The U.S. Special Inspector General for Afghan Reconstruction is not sure the country’s ministries are ready to receive direct U.S. government funding.
But Dr Suraya Dalil, Afghanistan’s public health minister, says SIGAR should recognize their progress and be more open to the idea, after the watchdog released a report claiming alleged “risk of waste, fraud, and abuse” of funds for its public health programs in the country.
“SIGAR should have been more open to what has been accomplished in Afghanistan,” Dalil said during an exclusive interview with Devex. “[They have] referred to, according to them, some gaps and obstacles and issues, but they never referred to the achievements that we have all done together in the last decade, and that’s why I found this report incomplete.”
Here are some highlights from our conversation with the Afghan health minister:
You’re here in the United States at a time when our country’s engagement in yours is meant to be winding down. Are you here to ensure U.S. support for the Afghan health ministry continues after the U.S. drawdown?
The health sector is one area where we have demonstrated results. It’s an area that we have seen tremendous progress in the last decade. Life expectancy in Afghanistan has increased from 46 to 62 years in one decade. Maternal mortality has come down from 600 in 100,000 live births to 327 in 100,000 live births. A decade ago, every 27 minutes a woman used to die in Afghanistan from pregnancy and child birth, and today it’s every two hours. We have also seen a reduction in child mortality … A decade ago from every four children born in Afghanistan, one was dying before their fifth birthday. Today, in every 10 newborns … only one is dying before the age of five.

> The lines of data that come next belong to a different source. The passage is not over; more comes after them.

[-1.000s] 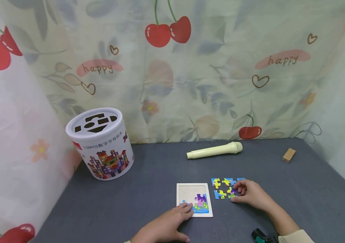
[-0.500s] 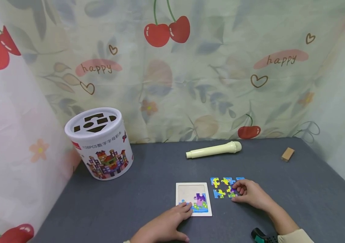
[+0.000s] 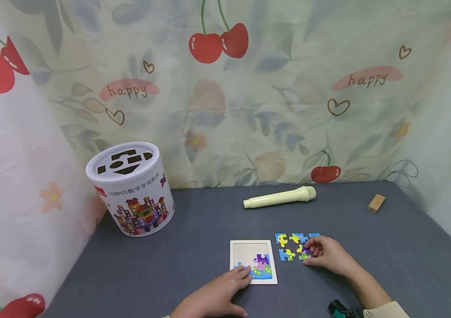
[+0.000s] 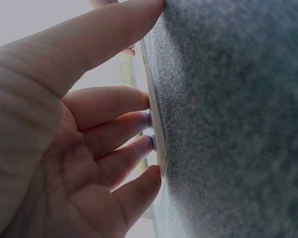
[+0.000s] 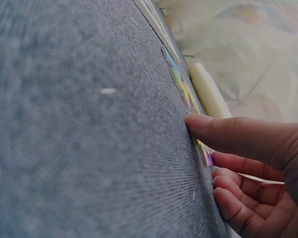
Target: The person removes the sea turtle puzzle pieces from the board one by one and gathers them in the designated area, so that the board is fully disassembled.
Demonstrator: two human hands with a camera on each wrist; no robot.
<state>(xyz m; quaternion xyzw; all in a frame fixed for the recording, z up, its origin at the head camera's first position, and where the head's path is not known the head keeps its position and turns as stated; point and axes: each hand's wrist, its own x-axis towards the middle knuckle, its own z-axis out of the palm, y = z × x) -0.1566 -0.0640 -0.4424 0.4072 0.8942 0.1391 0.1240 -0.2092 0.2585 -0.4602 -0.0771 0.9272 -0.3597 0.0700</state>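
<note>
The wooden puzzle tray (image 3: 274,270) lies flat, with purple, pink, green and blue pieces filling its lower part. My left hand (image 3: 222,292) rests its fingertips on the tray's lower left; in the left wrist view that hand (image 4: 74,148) has its fingers against the tray edge (image 4: 158,119), thumb apart. Right of the tray lie several loose pieces (image 3: 286,255). My right hand (image 3: 330,255) pinches a purple and green piece (image 3: 304,255) among them, thumb at its near edge. In the right wrist view the hand (image 5: 258,168) partly covers this piece (image 5: 206,154), which stays at table level.
A cream toy microphone (image 3: 280,197) lies behind the pieces. On the left stands a white block bucket (image 3: 142,194) with a slotted lid. A small wooden block (image 3: 377,203) lies at the back right, and a dark device (image 3: 342,310) is by the right forearm. Patterned cloth surrounds the table.
</note>
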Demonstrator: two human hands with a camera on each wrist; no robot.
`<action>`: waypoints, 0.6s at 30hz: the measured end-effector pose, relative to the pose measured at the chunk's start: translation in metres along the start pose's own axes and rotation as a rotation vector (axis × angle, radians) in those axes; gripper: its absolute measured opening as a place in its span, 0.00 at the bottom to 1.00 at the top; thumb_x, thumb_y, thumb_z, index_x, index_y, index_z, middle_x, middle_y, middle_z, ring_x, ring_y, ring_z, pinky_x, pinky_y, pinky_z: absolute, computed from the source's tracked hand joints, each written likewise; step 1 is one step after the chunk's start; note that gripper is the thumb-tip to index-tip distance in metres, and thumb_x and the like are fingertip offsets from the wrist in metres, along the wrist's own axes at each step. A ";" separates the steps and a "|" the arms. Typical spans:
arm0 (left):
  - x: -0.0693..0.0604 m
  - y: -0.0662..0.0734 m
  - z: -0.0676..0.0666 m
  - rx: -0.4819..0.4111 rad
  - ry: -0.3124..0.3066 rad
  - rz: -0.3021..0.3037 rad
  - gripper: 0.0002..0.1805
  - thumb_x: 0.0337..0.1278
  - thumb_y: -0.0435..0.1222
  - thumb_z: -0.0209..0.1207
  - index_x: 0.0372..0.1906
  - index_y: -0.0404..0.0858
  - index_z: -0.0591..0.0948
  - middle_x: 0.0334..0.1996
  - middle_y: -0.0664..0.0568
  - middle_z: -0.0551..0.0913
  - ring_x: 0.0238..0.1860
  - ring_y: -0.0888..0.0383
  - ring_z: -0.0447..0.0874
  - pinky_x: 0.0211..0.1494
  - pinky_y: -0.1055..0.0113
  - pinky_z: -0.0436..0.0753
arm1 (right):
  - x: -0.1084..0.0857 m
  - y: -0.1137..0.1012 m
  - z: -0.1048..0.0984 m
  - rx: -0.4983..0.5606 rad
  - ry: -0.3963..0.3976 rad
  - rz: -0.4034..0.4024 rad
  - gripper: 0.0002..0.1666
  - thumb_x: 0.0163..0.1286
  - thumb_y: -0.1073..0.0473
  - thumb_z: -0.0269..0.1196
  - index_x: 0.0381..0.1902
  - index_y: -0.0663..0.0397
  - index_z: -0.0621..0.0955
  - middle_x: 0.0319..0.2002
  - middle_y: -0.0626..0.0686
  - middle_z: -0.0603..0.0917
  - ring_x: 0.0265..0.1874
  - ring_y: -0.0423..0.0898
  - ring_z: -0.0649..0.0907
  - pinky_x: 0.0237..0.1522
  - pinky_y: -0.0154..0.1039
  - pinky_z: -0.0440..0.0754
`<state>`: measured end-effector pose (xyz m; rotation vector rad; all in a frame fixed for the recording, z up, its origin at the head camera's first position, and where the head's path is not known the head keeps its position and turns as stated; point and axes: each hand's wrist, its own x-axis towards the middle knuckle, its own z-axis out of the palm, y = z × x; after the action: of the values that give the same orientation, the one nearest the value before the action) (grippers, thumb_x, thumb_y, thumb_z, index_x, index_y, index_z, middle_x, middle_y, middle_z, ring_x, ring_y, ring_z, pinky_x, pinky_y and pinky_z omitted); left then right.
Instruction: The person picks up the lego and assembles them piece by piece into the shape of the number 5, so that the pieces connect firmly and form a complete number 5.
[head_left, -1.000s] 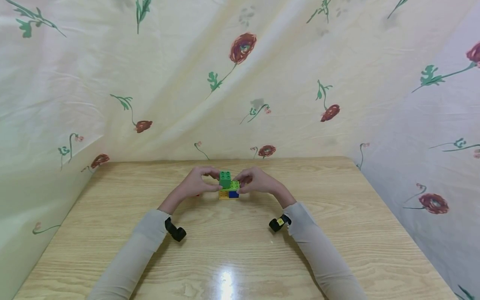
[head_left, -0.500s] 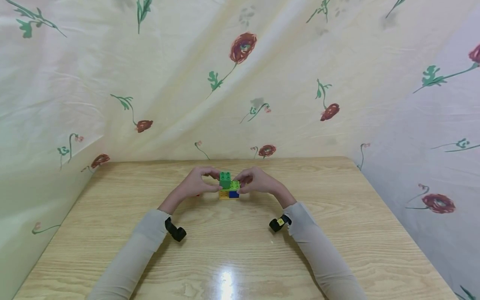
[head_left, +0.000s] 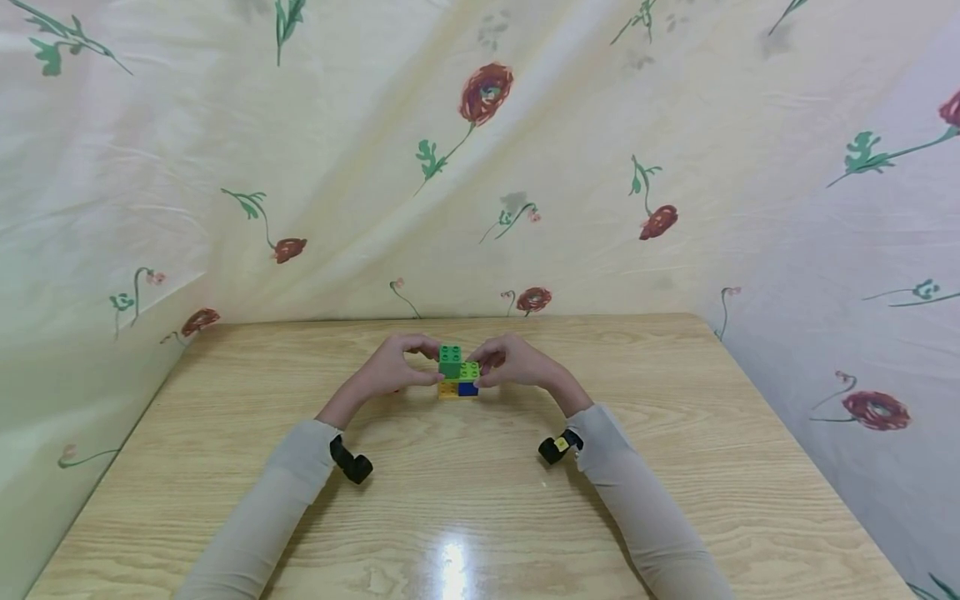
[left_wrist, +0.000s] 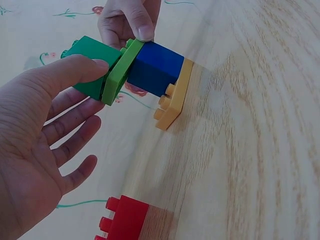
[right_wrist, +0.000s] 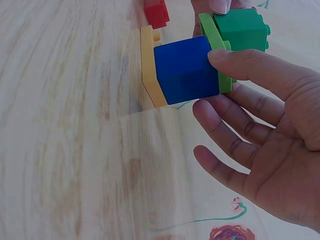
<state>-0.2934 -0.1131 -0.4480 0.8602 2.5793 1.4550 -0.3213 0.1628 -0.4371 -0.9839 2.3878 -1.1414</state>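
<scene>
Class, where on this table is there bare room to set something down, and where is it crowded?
Bare table lies between the sleeves, nearer the camera than the brick stack, and from the right hand to the right edge. Crowded: around the stack, held by both hands, with a red brick near the left hand.

Block stack (head_left: 459,373) on table (head_left: 465,467), between hands (head_left: 390,367) (head_left: 517,364); single block (left_wrist: 127,220) left of the stack, cloth (head_left: 345,167) behind table

Floral cloth (head_left: 360,158) walling a wood-grain table (head_left: 450,475) suggests a curtained-off indoor corner.
</scene>
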 end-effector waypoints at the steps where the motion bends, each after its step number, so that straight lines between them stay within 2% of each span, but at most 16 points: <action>1: 0.000 0.000 0.000 -0.001 0.000 0.002 0.21 0.54 0.38 0.74 0.53 0.40 0.86 0.46 0.49 0.89 0.53 0.43 0.83 0.68 0.40 0.72 | 0.000 0.000 0.000 0.000 0.000 -0.001 0.22 0.62 0.64 0.72 0.55 0.62 0.85 0.45 0.58 0.88 0.38 0.42 0.84 0.47 0.37 0.83; 14: -0.001 0.001 0.003 -0.045 -0.003 0.003 0.22 0.54 0.35 0.74 0.54 0.35 0.85 0.48 0.41 0.88 0.54 0.40 0.83 0.69 0.38 0.71 | -0.001 0.001 0.000 0.009 0.002 -0.018 0.23 0.62 0.64 0.73 0.55 0.65 0.85 0.47 0.62 0.88 0.40 0.48 0.84 0.46 0.36 0.82; 18: -0.001 0.002 0.002 -0.037 -0.003 -0.002 0.22 0.54 0.35 0.74 0.54 0.36 0.85 0.48 0.42 0.88 0.54 0.41 0.83 0.69 0.39 0.72 | -0.001 -0.001 0.001 0.019 0.001 -0.023 0.23 0.62 0.65 0.73 0.55 0.66 0.85 0.47 0.63 0.87 0.41 0.50 0.85 0.45 0.36 0.82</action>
<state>-0.2908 -0.1110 -0.4482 0.8537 2.5424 1.4948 -0.3199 0.1625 -0.4370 -1.0066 2.3681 -1.1712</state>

So this is the progress we have made … With support from USAID, The World Bank and the European Union, … this was a journey that we have traveled together.
Yes, I want the assistance to continue, because this is an area where we touch people’s minds and hearts, where we have accessed millions of people in Afghanistan. As an Afghan, I want to be gradually self-dependent and I want to be empowered to be self-dependent.
We have developed a Health Care Financing Strategy, … which will take a few years to implement … For all the elements to be working [it] has outlined financing options for health care, including public-private partnerships, [and] taxation, like the introduction of corrective taxation and the introduction of health insurance. However, those are issues that require some prerequisites … [to be] fully functional. Until then, the country needs assistance, financial assistance and technical assistance, from the outside world.
Have U.S. government agencies like USAID made any firm commitments to your ministry?
They have a commitment for another year, but in general — this was not here in Washington but a few months [ago] in Kabul — they said they are interested and committed to support health and education. These are two sectors that are important. They are confident that they provide results and their investment is on track for them, but that was a general commitment that we had received in Kabul.
We’re occasionally presented with reports from SIGAR that raise doubts about the readiness of Afghan ministries to receive U.S. government funding. What would you say to U.S. oversight agencies and taxpayers who are concerned they may not be able to be in Afghanistan to see how the money gets spent?
SIGAR should have been more open to what has been accomplished in Afghanistan. SIGAR has referred to, according to them, some gaps and obstacles and issues, but they never referred to the achievements that we have all done together in the last decade, and that’s why I found this report incomplete. I found it not enough and not appropriate. The report didn’t … mention the progress we have made together, and that’s the Afghanistan government with the international community.
I want to clarify that USAID assistance is not government-to-government support. In Afghanistan, it’s a host-country contract. We have a unit that’s called a Grand Coordination Management Unit that’s been certified by The World Bank, that’s been certified by USAID, and they manage the contracts and the grants. The report should have referred to the achievements that we did together, for which the Americans’ money has been spent. The report is quiet on that, which is not fair to the American citizens who pay taxes and contribute to that progress.
I’m struck by how difficult and frustrating it must be to feel like you’re doing the right things when it comes to health, but still you’re facing this tremendous security problem. Is there a ceiling in terms of the progress you can make on health until the security situation is resolved?
My experience shows that provision of health care contributes to advancement of security. When we go to a far [away] place with immunization services, with maternal health services … we create a hospital in a place that gives a sense of accountability, and that demonstrates governance, that helps in building a trust relationship between people and the government. And that in turn contributes to … strengthening and improving security.